▸ **Exercise**: The listing, minus its pictures, is to be given again exactly.

▸ **Input for this task**:
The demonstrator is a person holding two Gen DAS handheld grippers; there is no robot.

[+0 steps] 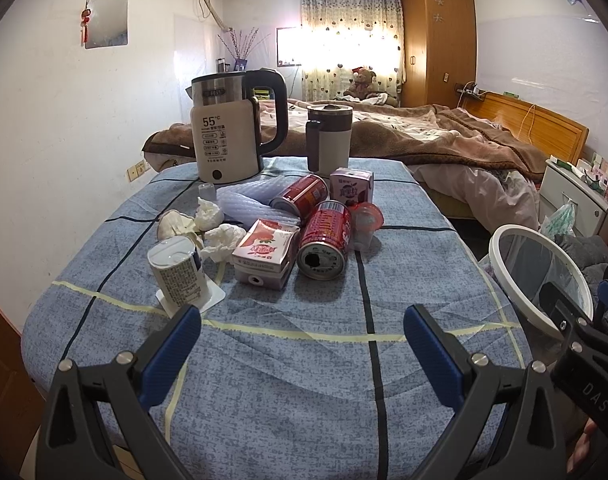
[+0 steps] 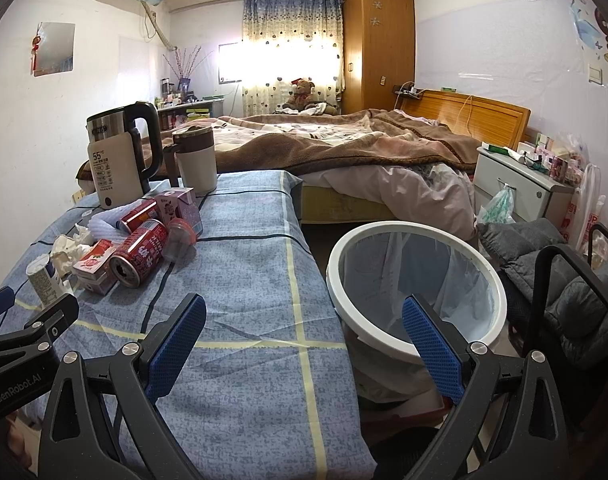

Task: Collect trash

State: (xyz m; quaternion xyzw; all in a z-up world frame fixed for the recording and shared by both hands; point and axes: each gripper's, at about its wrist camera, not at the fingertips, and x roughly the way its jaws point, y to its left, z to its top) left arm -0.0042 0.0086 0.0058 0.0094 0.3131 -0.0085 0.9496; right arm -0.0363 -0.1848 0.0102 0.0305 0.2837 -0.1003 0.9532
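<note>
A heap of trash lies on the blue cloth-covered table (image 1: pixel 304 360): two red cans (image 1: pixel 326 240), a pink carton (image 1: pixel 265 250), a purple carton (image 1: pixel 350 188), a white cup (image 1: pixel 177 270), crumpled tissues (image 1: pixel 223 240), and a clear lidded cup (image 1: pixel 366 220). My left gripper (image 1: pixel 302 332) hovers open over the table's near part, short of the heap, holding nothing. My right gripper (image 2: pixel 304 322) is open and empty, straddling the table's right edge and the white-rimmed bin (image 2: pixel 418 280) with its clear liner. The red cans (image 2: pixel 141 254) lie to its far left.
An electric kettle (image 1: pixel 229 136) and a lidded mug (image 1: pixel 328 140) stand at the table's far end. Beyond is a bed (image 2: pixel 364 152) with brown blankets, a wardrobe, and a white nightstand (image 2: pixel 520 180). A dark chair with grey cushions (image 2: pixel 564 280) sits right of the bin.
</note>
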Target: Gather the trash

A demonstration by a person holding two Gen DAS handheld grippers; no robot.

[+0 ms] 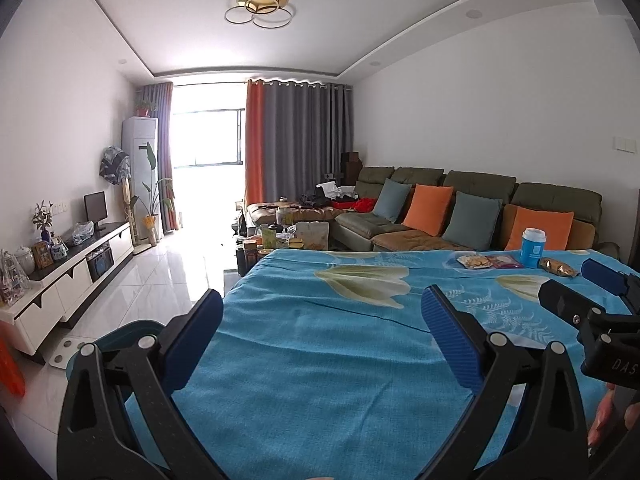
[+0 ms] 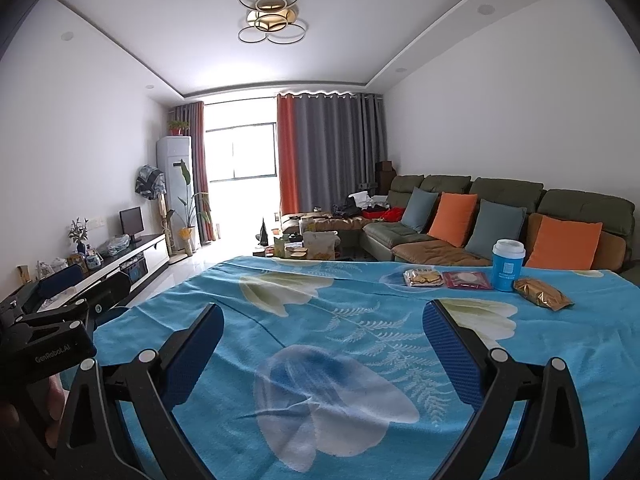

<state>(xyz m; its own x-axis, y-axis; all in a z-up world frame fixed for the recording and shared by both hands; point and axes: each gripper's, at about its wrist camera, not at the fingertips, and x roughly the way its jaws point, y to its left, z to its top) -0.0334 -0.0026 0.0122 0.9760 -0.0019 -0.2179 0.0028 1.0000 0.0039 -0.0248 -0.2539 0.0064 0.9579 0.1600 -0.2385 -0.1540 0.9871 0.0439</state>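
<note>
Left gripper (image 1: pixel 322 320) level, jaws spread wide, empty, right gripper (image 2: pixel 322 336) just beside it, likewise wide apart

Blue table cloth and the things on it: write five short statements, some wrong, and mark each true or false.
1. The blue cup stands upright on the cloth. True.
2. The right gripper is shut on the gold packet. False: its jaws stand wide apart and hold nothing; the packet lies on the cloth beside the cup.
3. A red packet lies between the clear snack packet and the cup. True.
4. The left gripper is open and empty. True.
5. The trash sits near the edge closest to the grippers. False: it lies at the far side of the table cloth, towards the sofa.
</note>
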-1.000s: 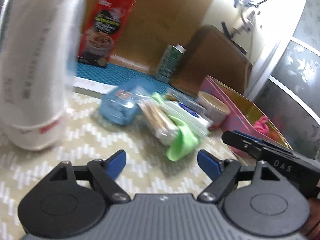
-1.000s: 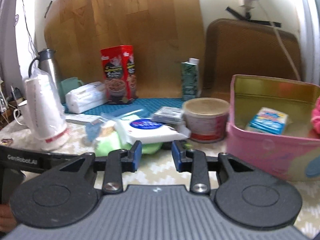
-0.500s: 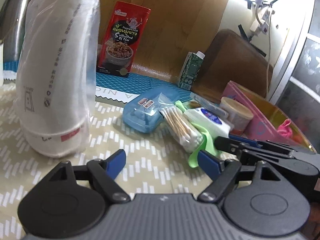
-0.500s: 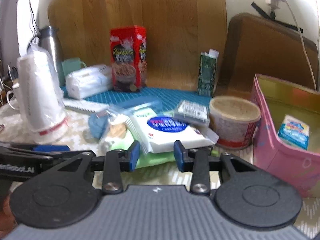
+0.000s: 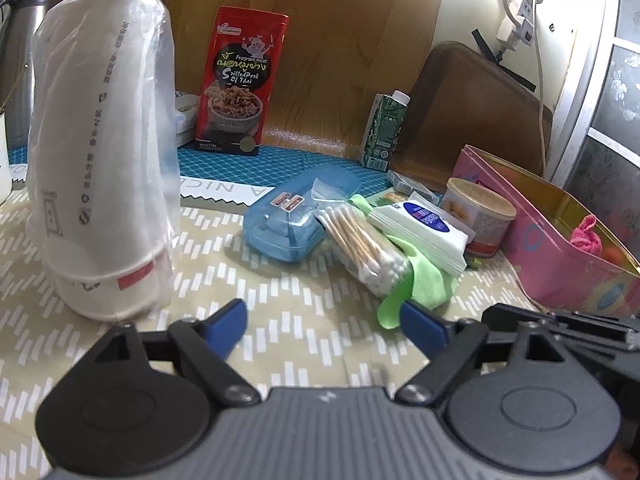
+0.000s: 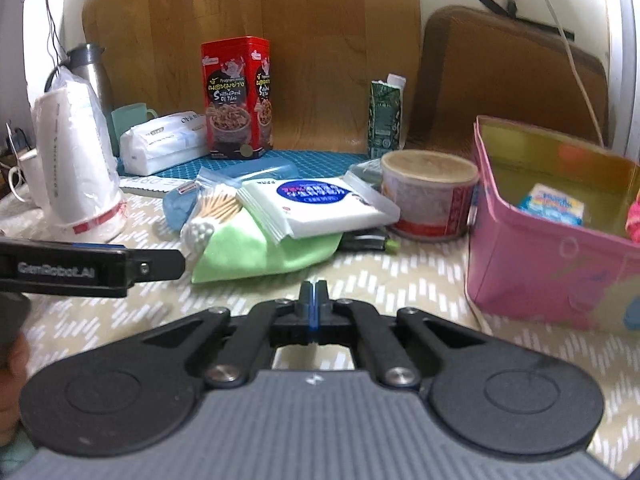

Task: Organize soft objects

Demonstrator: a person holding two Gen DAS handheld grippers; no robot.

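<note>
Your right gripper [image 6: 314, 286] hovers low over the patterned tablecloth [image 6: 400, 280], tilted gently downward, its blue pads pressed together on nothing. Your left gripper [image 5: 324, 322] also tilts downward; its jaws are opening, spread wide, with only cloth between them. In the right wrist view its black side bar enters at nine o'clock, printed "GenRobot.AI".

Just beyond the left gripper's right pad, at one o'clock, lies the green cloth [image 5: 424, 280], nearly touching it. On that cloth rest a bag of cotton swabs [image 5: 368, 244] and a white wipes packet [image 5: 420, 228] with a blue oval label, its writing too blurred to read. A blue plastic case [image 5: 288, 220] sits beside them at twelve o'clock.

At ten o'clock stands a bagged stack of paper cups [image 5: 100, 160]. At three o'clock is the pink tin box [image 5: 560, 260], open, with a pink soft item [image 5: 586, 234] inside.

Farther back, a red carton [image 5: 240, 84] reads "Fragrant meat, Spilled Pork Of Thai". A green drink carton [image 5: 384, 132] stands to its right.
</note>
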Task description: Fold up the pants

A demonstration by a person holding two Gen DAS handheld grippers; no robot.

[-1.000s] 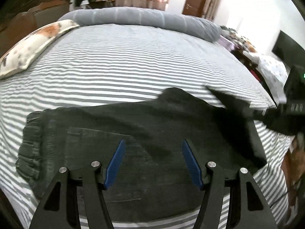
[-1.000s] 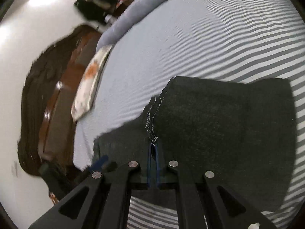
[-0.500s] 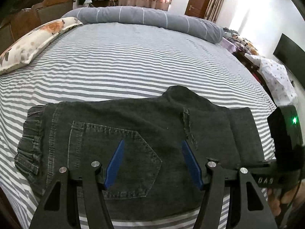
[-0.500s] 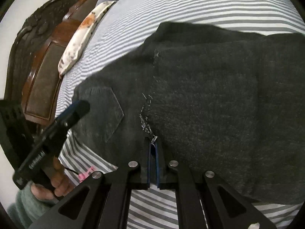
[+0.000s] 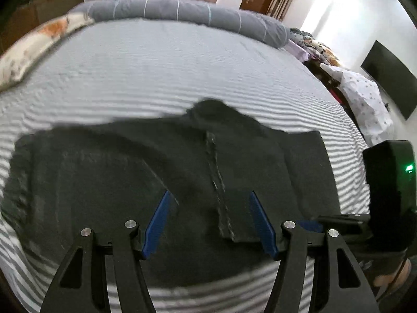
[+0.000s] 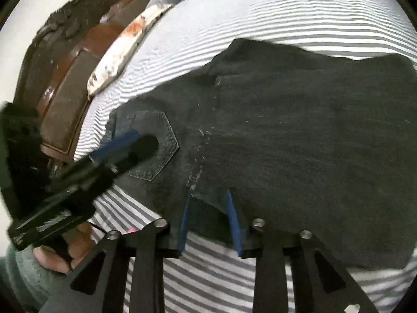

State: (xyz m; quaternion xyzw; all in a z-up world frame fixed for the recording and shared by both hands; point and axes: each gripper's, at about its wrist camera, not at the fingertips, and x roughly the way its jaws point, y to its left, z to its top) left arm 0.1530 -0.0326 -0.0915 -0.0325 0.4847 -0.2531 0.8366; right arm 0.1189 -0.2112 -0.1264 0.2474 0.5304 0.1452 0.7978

▸ **Your response**:
The demonstrator is a person holding two Gen DAS handheld grippers; there is no robot.

[+0 steps] 
[+0 steps] 

Task: Collect trash

State: (xyz m; quaternion xyzw; all in a z-up world frame fixed for the recording and shared by both hands; point and axes: each gripper's, at about its wrist camera, not at the fingertips, and x roughly the way its jaws point, y to its left, z to its top) left arm -0.0042 0.0086 0.0058 0.0094 0.3131 -0.0085 0.9496; right arm -0.0363 -0.1848 0.0102 0.0305 0.2837 -0.1003 0.9532
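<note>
A heap of trash lies on the blue cloth-covered table (image 1: pixel 304 360): two red cans (image 1: pixel 326 240), a pink carton (image 1: pixel 265 250), a purple carton (image 1: pixel 350 188), a white cup (image 1: pixel 177 270), crumpled tissues (image 1: pixel 223 240), and a clear lidded cup (image 1: pixel 366 220). My left gripper (image 1: pixel 302 332) hovers open over the table's near part, short of the heap, holding nothing. My right gripper (image 2: pixel 304 322) is open and empty, straddling the table's right edge and the white-rimmed bin (image 2: pixel 418 280) with its clear liner. The red cans (image 2: pixel 141 254) lie to its far left.
An electric kettle (image 1: pixel 229 136) and a lidded mug (image 1: pixel 328 140) stand at the table's far end. Beyond is a bed (image 2: pixel 364 152) with brown blankets, a wardrobe, and a white nightstand (image 2: pixel 520 180). A dark chair with grey cushions (image 2: pixel 564 280) sits right of the bin.
</note>
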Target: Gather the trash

A demonstration by a person holding two Gen DAS handheld grippers; no robot.

[+0 ms] 
[+0 ms] 

<state>(xyz m; its own x-axis, y-axis; all in a z-up world frame fixed for the recording and shared by both hands; point and axes: each gripper's, at about its wrist camera, not at the fingertips, and x roughly the way its jaws point, y to its left, z to its top) -0.0334 -0.0026 0.0122 0.9760 -0.0019 -0.2179 0.0028 1.0000 0.0039 -0.0248 -0.2539 0.0064 0.9579 0.1600 -0.2385 -0.1540 0.9871 0.0439</state>
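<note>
Left gripper (image 1: pixel 322 320) level, jaws spread wide, empty, right gripper (image 2: pixel 322 336) just beside it, likewise wide apart

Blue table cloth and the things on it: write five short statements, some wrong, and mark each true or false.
1. The blue cup stands upright on the cloth. True.
2. The right gripper is shut on the gold packet. False: its jaws stand wide apart and hold nothing; the packet lies on the cloth beside the cup.
3. A red packet lies between the clear snack packet and the cup. True.
4. The left gripper is open and empty. True.
5. The trash sits near the edge closest to the grippers. False: it lies at the far side of the table cloth, towards the sofa.
</note>
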-1.000s: 
-1.000s: 
-0.500s: 
-0.500s: 
+0.000s: 
+0.000s: 

Task: Organize soft objects

Demonstrator: a person holding two Gen DAS handheld grippers; no robot.

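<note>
Your right gripper [image 6: 314, 286] hovers low over the patterned tablecloth [image 6: 400, 280], tilted gently downward, its blue pads pressed together on nothing. Your left gripper [image 5: 324, 322] also tilts downward; its jaws are opening, spread wide, with only cloth between them. In the right wrist view its black side bar enters at nine o'clock, printed "GenRobot.AI".

Just beyond the left gripper's right pad, at one o'clock, lies the green cloth [image 5: 424, 280], nearly touching it. On that cloth rest a bag of cotton swabs [image 5: 368, 244] and a white wipes packet [image 5: 420, 228] with a blue oval label, its writing too blurred to read. A blue plastic case [image 5: 288, 220] sits beside them at twelve o'clock.

At ten o'clock stands a bagged stack of paper cups [image 5: 100, 160]. At three o'clock is the pink tin box [image 5: 560, 260], open, with a pink soft item [image 5: 586, 234] inside.

Farther back, a red carton [image 5: 240, 84] reads "Fragrant meat, Spilled Pork Of Thai". A green drink carton [image 5: 384, 132] stands to its right.
</note>
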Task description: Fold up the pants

A demonstration by a person holding two Gen DAS handheld grippers; no robot.

[-1.000s] 
[-1.000s] 
[-0.500s] 
[-0.500s] 
[+0.000s] 
[+0.000s] 

State: (xyz m; quaternion xyzw; all in a z-up world frame fixed for the recording and shared by both hands; point and axes: each gripper's, at about its wrist camera, not at the fingertips, and x roughly the way its jaws point, y to its left, z to its top) left arm 0.1530 -0.0326 -0.0915 -0.0325 0.4847 -0.2531 0.8366; right arm 0.1189 -0.2112 -0.1264 0.2474 0.5304 0.1452 0.7978

This output contains the complete answer.